Supreme Court Rules Parent DNA Sequences Cannot be Patented

The Supreme Court today ruled that because DNA is a "product of nature," it cannot be protected by a patent-but complementary DNA made synthetically in a lab would be eligible for patent protection.

The Supreme Court today ruled that because DNA is a “product of nature,” it cannot be protected by a patent—but complementary DNA made synthetically in a lab would be eligible for patent protection.

The United States Supreme Court ruled unanimously today that DNA in its natural form cannot be protected by intellectual property laws, but added that complementary DNA (cDNA) synthesized by a pharmaceutical company from originator DNA would be considered fair game for patent protection.

The decision is likely to open up more questions than it answers regarding the right to claim ownership of isolated sections of DNA. In the case before the court, the Association for Molecular Pathology challenged 7 of Myriad Genetics, Inc’s patents for the BRCA1 and BRCA2 breast cancer genes. Myriad applied for a patent for the section of DNA within chromosome 17 and 13 that code for BRCA1 and BRCA2. They also applied for a patent for the cDNA created in a lab based on these genes.

The Supreme Court determined that the isolated portion of DNA that codes for a specific mutation is not a patentable entity. However, it ruled that the cDNA that is made synthetically “does affect this informational component by removing the non-expressing portion of the DNA sequence, thus producing a non-naturally occurring DNA sequence,” noted Jason Rantanen on www.patentlyo.com. “This change in the informational content is sufficient to render the cDNA sequence patentable.”
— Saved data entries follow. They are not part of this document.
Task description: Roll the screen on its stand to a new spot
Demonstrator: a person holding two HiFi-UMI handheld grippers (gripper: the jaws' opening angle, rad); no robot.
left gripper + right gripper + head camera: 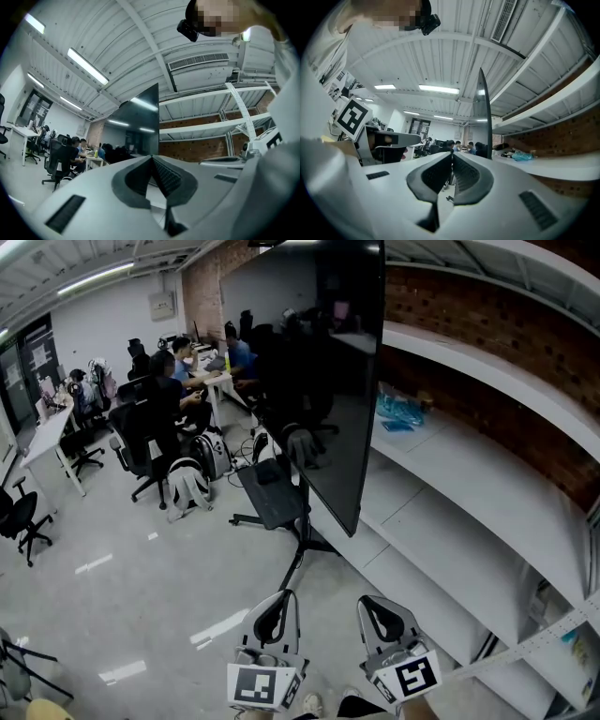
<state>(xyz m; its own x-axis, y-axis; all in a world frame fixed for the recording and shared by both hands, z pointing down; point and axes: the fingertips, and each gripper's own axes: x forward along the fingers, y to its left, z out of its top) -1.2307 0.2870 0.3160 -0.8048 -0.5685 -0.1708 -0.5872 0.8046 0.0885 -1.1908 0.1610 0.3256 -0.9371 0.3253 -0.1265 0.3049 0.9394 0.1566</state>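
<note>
Find the screen (pixel 314 371) straight ahead, upright on its stand (pixel 298 545), with one long edge close beside the white shelving (pixel 450 474). Note the left gripper (pixel 277 601) and right gripper (pixel 377 604) low in the foreground, well short of the stand. Note also the fingers of each pressed fully together, with nothing between them.

Step in hand, as judged from this layout: approach and take hold.
- Open the fingers before reaching in.
- Grip the pole or the tray (pixel 272 493) low on the stand, not the panel (tall and probably top-heavy, so likely to tip if pushed high).
- Push slowly, with both grippers level.
- Confirm that the base legs roll freely on the floor (pixel 122 587).

Keep clear of the shelving on the right by steering outward first. Watch the left side for office chairs (pixel 141 442), backpacks (pixel 192 484) on the floor near the base, and seated people at tables (pixel 47 437) beyond. Choose a path over the open floor at near left.
</note>
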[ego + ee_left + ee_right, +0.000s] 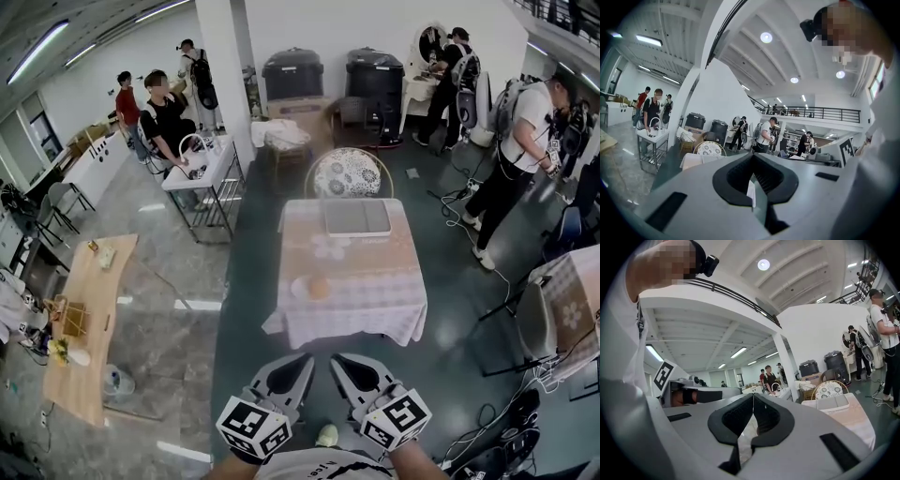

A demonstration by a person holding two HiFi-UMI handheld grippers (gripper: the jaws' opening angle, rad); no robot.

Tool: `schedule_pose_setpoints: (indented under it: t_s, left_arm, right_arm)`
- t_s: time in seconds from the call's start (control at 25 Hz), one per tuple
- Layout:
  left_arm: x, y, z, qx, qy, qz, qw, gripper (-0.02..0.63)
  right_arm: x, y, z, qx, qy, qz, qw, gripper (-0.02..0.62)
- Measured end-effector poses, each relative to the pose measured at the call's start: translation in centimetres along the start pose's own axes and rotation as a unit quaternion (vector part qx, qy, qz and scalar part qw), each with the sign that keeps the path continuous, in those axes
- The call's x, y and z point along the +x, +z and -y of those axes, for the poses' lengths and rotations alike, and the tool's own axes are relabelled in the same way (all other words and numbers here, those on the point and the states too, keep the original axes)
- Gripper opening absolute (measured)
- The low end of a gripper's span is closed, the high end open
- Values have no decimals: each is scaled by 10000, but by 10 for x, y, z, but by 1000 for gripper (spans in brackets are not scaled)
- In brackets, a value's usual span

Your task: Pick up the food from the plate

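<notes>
A round orange-brown piece of food (320,287) lies on a small white plate (299,289) near the front left of a table with a pale checked cloth (375,281). Both grippers hang close to my body, short of the table's front edge and well apart from the plate. The left gripper (307,357) has its tips touching and nothing between them; it looks the same in the left gripper view (753,155). The right gripper (336,357) is likewise shut and empty, seen again in the right gripper view (753,394). Neither gripper view shows the plate.
A grey tray (356,217) lies at the table's far side, with a patterned round-backed chair (348,172) behind it. A wooden bench (89,319) stands at the left and a second cloth-covered table (572,291) at the right. Several people stand around the room's edges.
</notes>
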State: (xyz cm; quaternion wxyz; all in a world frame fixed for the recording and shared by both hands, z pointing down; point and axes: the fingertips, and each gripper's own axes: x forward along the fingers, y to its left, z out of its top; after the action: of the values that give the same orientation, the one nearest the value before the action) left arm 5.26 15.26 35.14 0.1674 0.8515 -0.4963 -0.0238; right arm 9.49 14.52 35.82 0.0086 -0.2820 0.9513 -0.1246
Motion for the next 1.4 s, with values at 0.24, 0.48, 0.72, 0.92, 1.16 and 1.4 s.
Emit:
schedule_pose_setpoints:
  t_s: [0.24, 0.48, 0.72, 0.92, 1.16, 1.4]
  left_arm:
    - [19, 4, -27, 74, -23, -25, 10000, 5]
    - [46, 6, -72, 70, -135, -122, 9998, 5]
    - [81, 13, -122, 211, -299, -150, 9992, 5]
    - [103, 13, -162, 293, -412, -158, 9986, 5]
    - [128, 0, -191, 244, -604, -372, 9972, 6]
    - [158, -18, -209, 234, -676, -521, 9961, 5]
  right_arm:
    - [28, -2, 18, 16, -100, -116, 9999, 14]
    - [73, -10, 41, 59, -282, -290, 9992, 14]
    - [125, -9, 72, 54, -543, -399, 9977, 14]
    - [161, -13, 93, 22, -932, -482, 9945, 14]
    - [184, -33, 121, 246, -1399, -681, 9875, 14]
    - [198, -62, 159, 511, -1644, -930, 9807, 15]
The genetic material in cDNA is intrinsic to the genetic structure (or the “coding”) of regular DNA. The design of the manufactured cDNA is inherently based on the version that occurs in nature. In this way, although the law states that products or processes of nature cannot be patented, some scientists argue that cDNA is, in its very essence, a product of nature. Critics of the decision argue that even though cDNA is technically "altered," and introns are removed from the genetic code, the decision that cDNA is patentable is flawed because the genes that are actually expressed via the cDNA are identical to those expressed in the DNA.

“It is undisputed that Myriad did not create or alter any of the genetic information encoded in the BRCA1 and BRCA2 genes,” noted Justice Thomas. “The location and order of the nucleotides existed in nature before Myriad found them. Nor did Myriad create or alter the genetic structure of DNA.”

The identification of a novel gene mutation and discovery of its role in predicting the expression of disease are scientifically groundbreaking. However, the court determined that simply finding the portion of code that is responsible for these mutations does not justify a patent assignment.

“When we found the BRCA2 gene at the Institute of Cancer Research, London, our aim was that our discovery was used to help cancer patients," said Professor Alan Ashworth, chief executive of The Institute of Cancer Research, in a statement emailed before the Supreme Court Decision was issued. “Any Supreme Court ruling that continues to restrict the availability of tests for variations in individual genes in an age when whole genome analysis is becoming commonplace would be very disappointing.”